Пятеро дорогих сыночков и ухом не повели: привыкли, должно быть, к шуткам папаши. Завертелось: сбрызнуть вином жаркое, очистить гранаты, раскидать в миски обильно перченную требуху, вертел покрутить… стряпухе-рабыне пособить с горшками…
— Жаль, ваятеля нет, — вздохнула язва-Пенелопа, когда Одиссей принялся разделывать барашка.
— Зачем, да? — вслух удивился эфиоп, увязавшийся со всеми.
— Запечатлеть в мраморе: великий герой побеждает жаркое. Небось прославился бы!

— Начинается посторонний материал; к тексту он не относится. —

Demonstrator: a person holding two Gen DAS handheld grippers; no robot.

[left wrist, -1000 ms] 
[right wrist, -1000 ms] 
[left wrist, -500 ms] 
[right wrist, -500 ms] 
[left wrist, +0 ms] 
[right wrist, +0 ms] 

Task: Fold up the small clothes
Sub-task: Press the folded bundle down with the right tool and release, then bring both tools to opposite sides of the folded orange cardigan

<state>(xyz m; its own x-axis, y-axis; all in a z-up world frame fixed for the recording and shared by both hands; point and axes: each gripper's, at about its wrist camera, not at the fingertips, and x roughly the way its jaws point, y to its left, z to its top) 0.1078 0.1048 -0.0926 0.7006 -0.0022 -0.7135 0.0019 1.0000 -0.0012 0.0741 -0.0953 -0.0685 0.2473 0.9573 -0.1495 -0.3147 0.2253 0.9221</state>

— Кто, баран? — Одиссей решил принять правила пока еще не ясной ему игры.
Мужчины дружно заржали, поддерживая собрата по оружию; Пенелопа фыркнула, но не нашлась с ответом и отвернулась. Икарий с укоризной взглянул на дочь, но видя, что гость весело смеется, лишь рукой махнул: «Дурь играет! в мамочку уродилась, вертихвостка…»
— Дионис, Гестия! Хай! Как говорится, чем богаты…
Да уж видим, видим: не на широкую ногу живется басилейскому брату. Однако: в брюхе-то урчит! и вино из дорогих — мендесийское темное, с легкой горчинкой.
— Удачи гостям!
— Благополучия хозяину с сыновьями!
— Доброго мужа его красавице-дочери!
А Пенелопа нахмурилась пуще прежнего. В сторону глядит.
Странно.
— Ну и как тебе, Лаэртид, та Гадесова похлебка, которую заварил мой достославный братец?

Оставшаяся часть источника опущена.